Geophysics and other remote sensing data types are sometimes the only record of buried archaeological features that are destroyed during commercial developments and may hence be the only record of our cultural heritage in years to come, therefore it is very important that they are correctly preserved. The Guides to Good Practice contain a full and detailed Guide which covers the data management of geophysical data throughout its lifecycle.

When depositing survey data with the ADS it should be in one of the accepted formats indicated in the table on the right. For UK contracting units, in the absence of specific guidance (i.e. within a project brief) the ADS recommendation is to deposit a geo-rectified TIFF of high quality and a pre-processed composite file(s) of raw data. All data should be accompanied by the following metadata:

Geophysics Metadata Template: Microsoft Excel, Open Office Spreadsheet, csv

Geophysics Metadata Example: PDF

Please note that the information above is limited to geophysical methods common to archaeological investigation in the UK.


Return to Contents

CAD and Vector Images

Formats_CAD.png

Many large archaeological projects make use of CAD and during their life span literally thousands of CAD models may be created and saved as part of a project's archive. During the process of post-excavation these files are often agglomerated into sets of group, sub-group and phase plans, and CAD models may be saved at each stage in the process. All of these later models are essentially composites of the earlier context plans. The appropriate use of a layer-naming system can help to reduce the need for large numbers of separate files. Rather than generating new files each time, new layers can easily be added to existing models to reflect changes in interpretation and, in the process, maintain a close relationship between the underlying data and the interpretations derived from them.

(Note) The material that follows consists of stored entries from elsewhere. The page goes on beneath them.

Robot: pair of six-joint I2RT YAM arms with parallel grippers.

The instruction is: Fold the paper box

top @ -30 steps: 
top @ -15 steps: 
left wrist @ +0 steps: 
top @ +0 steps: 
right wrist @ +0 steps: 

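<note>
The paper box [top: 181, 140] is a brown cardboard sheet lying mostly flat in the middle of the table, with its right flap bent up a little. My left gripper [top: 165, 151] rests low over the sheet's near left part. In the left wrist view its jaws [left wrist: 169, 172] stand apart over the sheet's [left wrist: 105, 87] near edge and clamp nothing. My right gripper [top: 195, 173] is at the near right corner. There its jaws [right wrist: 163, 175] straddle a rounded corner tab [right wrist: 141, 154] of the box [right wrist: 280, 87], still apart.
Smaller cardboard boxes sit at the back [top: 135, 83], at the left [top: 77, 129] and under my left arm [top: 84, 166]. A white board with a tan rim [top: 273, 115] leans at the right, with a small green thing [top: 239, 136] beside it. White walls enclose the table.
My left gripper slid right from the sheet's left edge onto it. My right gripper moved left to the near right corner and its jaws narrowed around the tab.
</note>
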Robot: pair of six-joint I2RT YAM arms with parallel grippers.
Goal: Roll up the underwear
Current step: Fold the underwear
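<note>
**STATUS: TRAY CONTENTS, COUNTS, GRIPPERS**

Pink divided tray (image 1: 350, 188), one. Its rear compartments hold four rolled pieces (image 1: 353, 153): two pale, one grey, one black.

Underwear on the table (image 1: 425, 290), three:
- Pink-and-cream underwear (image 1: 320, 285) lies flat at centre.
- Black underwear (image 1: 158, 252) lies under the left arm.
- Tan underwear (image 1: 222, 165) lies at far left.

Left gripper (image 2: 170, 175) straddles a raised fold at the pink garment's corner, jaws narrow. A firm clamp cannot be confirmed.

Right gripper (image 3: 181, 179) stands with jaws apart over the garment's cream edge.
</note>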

At some point, all project managers need to consider the question of whether it is really necessary to archive and, of course, to document every model. There are obvious cost implications associated with these decisions. During the final stages of a project there should be a process of data selection, where the overall archive is worked through and individual files are either selected for retention in the archive or discarded. This process is a standard part of the preparation of the non-digital project archive for deposition, and should also be part of how large digital archives are dealt with. For example, there are arguments to be made for the inclusion of every set of group, sub-group and phase plans in the archive, despite the fact that they are often simply agglomerations of the individual context plans. Essentially this will lead to a lot of duplication of data in the archive. Nevertheless such composite plans represent the cumulative results of interpretative decisions made by the archaeologists and as such are important building blocks towards the overall understanding of the site. Consequently it is important that these files are archived as they have a high reuse potential. It is also important that the individual context plans are archived alongside the group, sub-group and phase plans as they can be used to question the original archaeologists' phasing of the site and as such can be reused to attempt radical re-interpretations of the archaeology.

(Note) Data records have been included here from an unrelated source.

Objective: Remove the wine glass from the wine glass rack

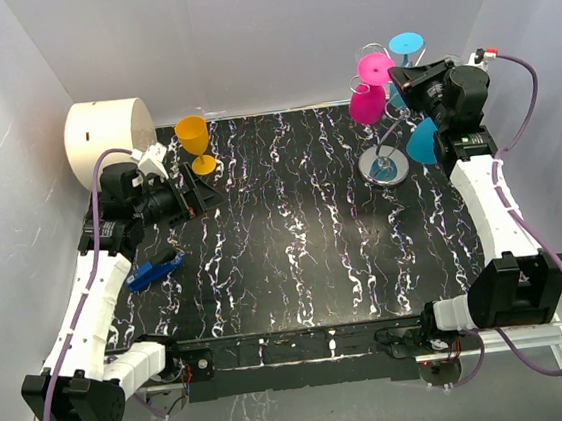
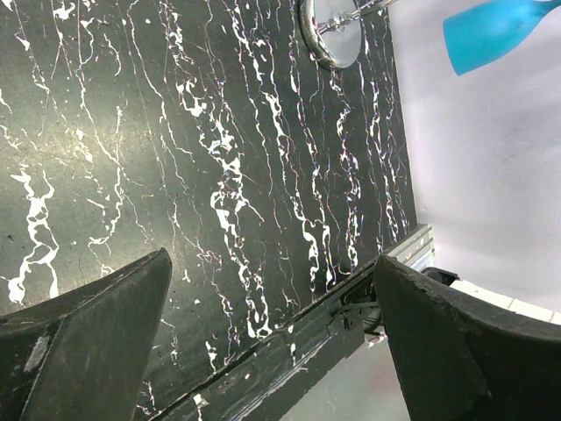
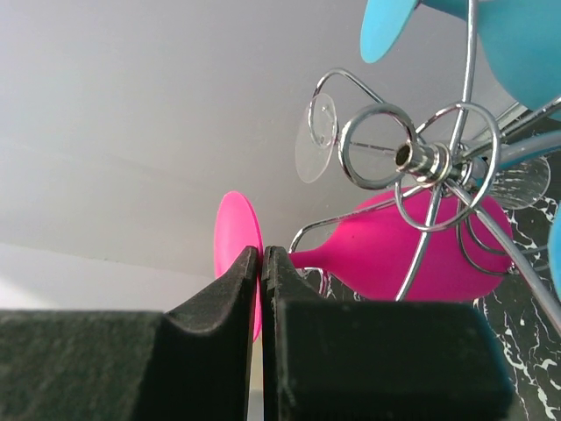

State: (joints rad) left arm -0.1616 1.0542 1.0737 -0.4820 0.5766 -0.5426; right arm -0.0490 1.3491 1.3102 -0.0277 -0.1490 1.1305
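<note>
— Right fingers (image 3: 252,274)?
— Drawn to a hairline slit, pinched on the foot rim of the pink wine glass (image 3: 403,254). Pink showed in the slit.
— Glass off yet?
— No. It hung upside down from a wire arm of the rack (image 3: 412,156), bowl beside the centre stem.
— Rack position?
— Its round base sat on the bench (image 1: 293,229) near the far right corner, beside the right arm. Two blue glasses (image 1: 406,43) hung on other arms: one with its foot high behind the pink one, the other with its bowl low on the right side.
— Left fingers (image 2: 96,333)?
— Spread wide, nothing between them, held over the bench's left side and pointed across toward the rack base.
— Beyond that?
— Orange glass (image 1: 193,139) upright on the bench just past them. White cylinder (image 1: 107,136) at the far left corner.
</note>
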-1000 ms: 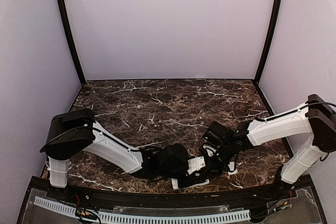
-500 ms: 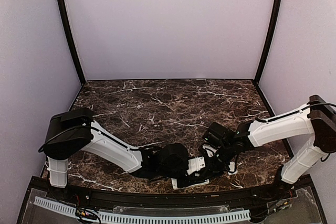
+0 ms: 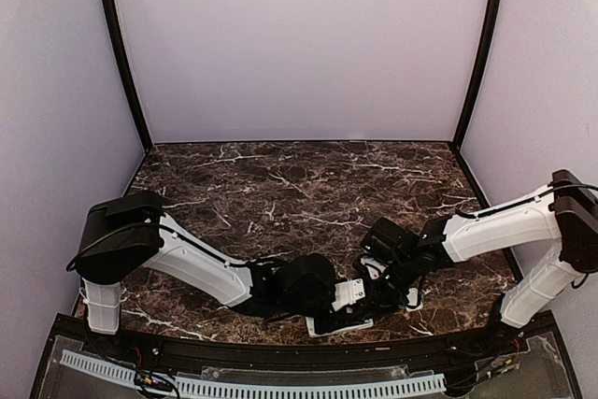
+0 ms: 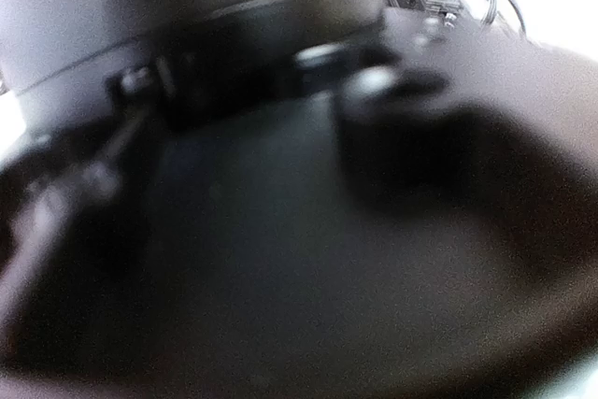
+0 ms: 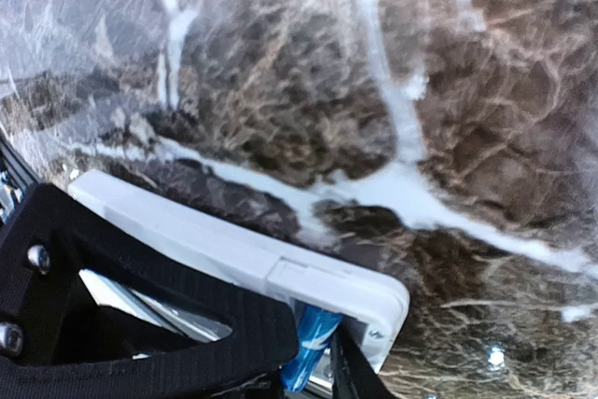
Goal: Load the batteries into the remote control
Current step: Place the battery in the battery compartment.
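Note:
The white remote control lies at the table's near edge, also seen in the top view. Its battery compartment is open at the end toward me. My right gripper is shut on a blue battery, whose upper end sits inside that compartment against the remote's wall. In the top view my right gripper and left gripper meet over the remote. The left wrist view is dark and blurred, so the left jaws cannot be made out. Any other battery is hidden.
A small white cover piece lies on the brown marble table just right of the right gripper. The black front rail runs right below the remote. Purple walls enclose the table.
Nothing has clearly changed; both arms stay almost still over the remote.

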Tool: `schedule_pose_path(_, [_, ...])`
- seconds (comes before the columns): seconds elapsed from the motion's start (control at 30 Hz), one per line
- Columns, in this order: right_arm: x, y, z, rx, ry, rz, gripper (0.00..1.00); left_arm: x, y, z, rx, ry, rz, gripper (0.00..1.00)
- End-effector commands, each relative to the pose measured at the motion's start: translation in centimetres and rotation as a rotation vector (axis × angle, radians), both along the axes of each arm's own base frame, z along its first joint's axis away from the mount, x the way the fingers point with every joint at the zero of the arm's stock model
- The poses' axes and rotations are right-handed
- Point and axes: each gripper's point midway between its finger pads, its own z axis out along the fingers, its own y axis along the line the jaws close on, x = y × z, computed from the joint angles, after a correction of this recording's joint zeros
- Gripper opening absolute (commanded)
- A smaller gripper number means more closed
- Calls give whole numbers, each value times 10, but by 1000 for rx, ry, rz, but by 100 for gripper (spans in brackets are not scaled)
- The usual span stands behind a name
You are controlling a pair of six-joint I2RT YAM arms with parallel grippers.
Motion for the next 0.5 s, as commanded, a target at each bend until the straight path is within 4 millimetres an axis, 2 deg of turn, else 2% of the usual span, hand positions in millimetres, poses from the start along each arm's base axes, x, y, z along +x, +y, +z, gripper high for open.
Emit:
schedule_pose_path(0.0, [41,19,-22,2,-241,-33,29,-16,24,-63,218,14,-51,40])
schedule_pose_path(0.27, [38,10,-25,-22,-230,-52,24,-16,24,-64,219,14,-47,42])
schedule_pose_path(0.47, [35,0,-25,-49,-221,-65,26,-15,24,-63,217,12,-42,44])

Nevertheless, there will be CAD files that are appropriate to discard and omit from the final archival deposit. Such models include test and unfinished versions of later plans or earlier versions of phasing, which have been superseded by later interpretations and would consequently lead to false impressions of the archaeology of the site. More information on working with CAD can be found in the CAD Guide to Good Practice.

Accepted formats for depositing CAD and other vector images with ADS can be found in the table on the right. The following metadata template should also be completed and deposited alongside the CAD and vector image files.

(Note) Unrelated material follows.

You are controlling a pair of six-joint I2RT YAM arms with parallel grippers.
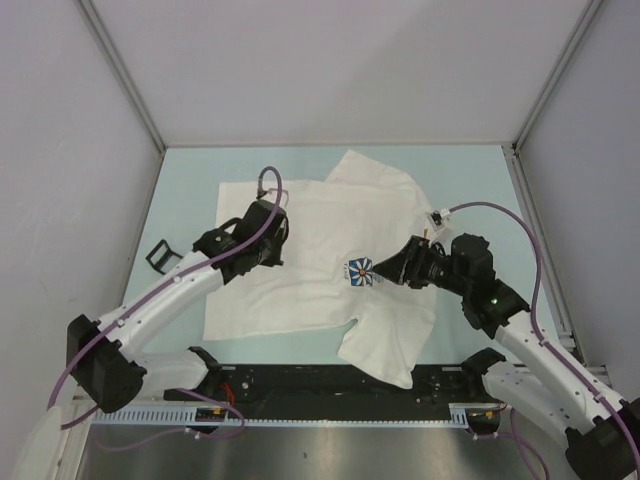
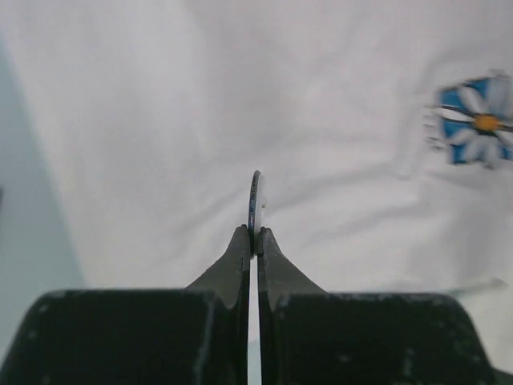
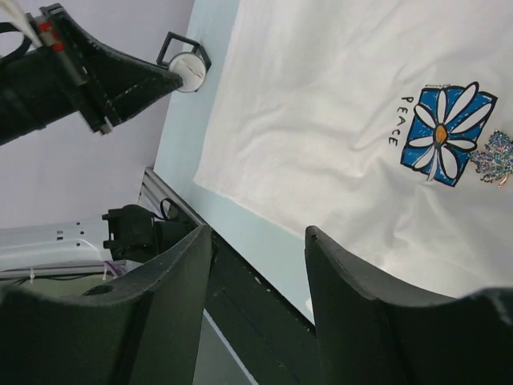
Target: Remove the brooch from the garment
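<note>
The white T-shirt (image 1: 320, 225) lies flat on the pale table, with its blue-and-white flower print (image 1: 360, 272) on the chest. My left gripper (image 2: 255, 231) is shut on the brooch (image 2: 256, 200), a thin round disc seen edge-on, held above the shirt (image 2: 240, 96). In the top view this gripper (image 1: 278, 256) is over the shirt's left half. The right wrist view shows the disc's pale face (image 3: 191, 70) at the left fingertips. My right gripper (image 3: 258, 231) is open and empty; in the top view it (image 1: 388, 268) is just right of the print.
A small square black frame (image 1: 160, 256) lies on the table left of the shirt. A small white-and-black object (image 1: 436, 218) sits by the right sleeve. A glittery leaf shape (image 3: 494, 158) is beside the print (image 3: 445, 132). A black rail (image 1: 330, 380) runs along the near edge.
</note>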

Vector Metadata Template: Microsoft Excel, Open Office Spreadsheet, csv

Vector Metadata Example: PDF


Return to Contents

Geographical Information Systems

Formats_GIS1.png

A GIS is usually a collection of data files brought together to form a layered view of an area being studied. As such the archived object is often just the data files. ADS accepted file formats are indicated in the table on the right. For more information on managing GIS data files see the GIS Guide to Good Practice which is designed specifically to provide guidance for individuals and organisations involved in the creation, maintenance, use and long-term preservation of GIS-based digital resources.

In order to facilitate reuse at a later date the GIS requires some documentation about the whole. In particular it is important to record what the purpose of the GIS is, what each layer/file represents, and what coordinate system or arbitrary site grid was used and how the data relates to the chosen grid. When depositing GIS files with ADS the following metadata template should be completed.

GIS Metadata Template: Microsoft Excel, Open Office Spreadsheet, csv

GIS Metadata Example: PDF


Return to Contents

Video and Audio

Video and audio are becoming more and more popular as a means of recording both archaeology and events related to archaeological investigation such as surveys, procedures and interviews. Data creators should be aware of the various rights involved in recording people in audio or video and should ensure that the relevant rights and clearances are attained.

Video

Formats_Movies.png

Video is often used as a tool to accompany, document and supplement other data collection techniques. In particular, video is often a common component of survey projects particularly amongst maritime archaeologists where sites are less easily accessible than those on dry land. In addition, video can also form a simple output from projects employing a wide variety of data collection and analysis techniques such as 3D modelling or virtual reality in which a video 'fly-through' is produced as an easy way to engage with modeled data.

A common issue with video is that the data itself in a 'raw' high quality format can be very large. The case for archiving digital video created from archaeology projects depends largely on the intended purpose of the video. Video should be preserved when it contains unique original data (i.e. not recorded in another format such as photographs) or provides valuable support and documentation to other datasets.

Video files can also consist of a mix of container formats and codecs, emphasising the importance of detailed technical metadata in successfully identifying and working with video files.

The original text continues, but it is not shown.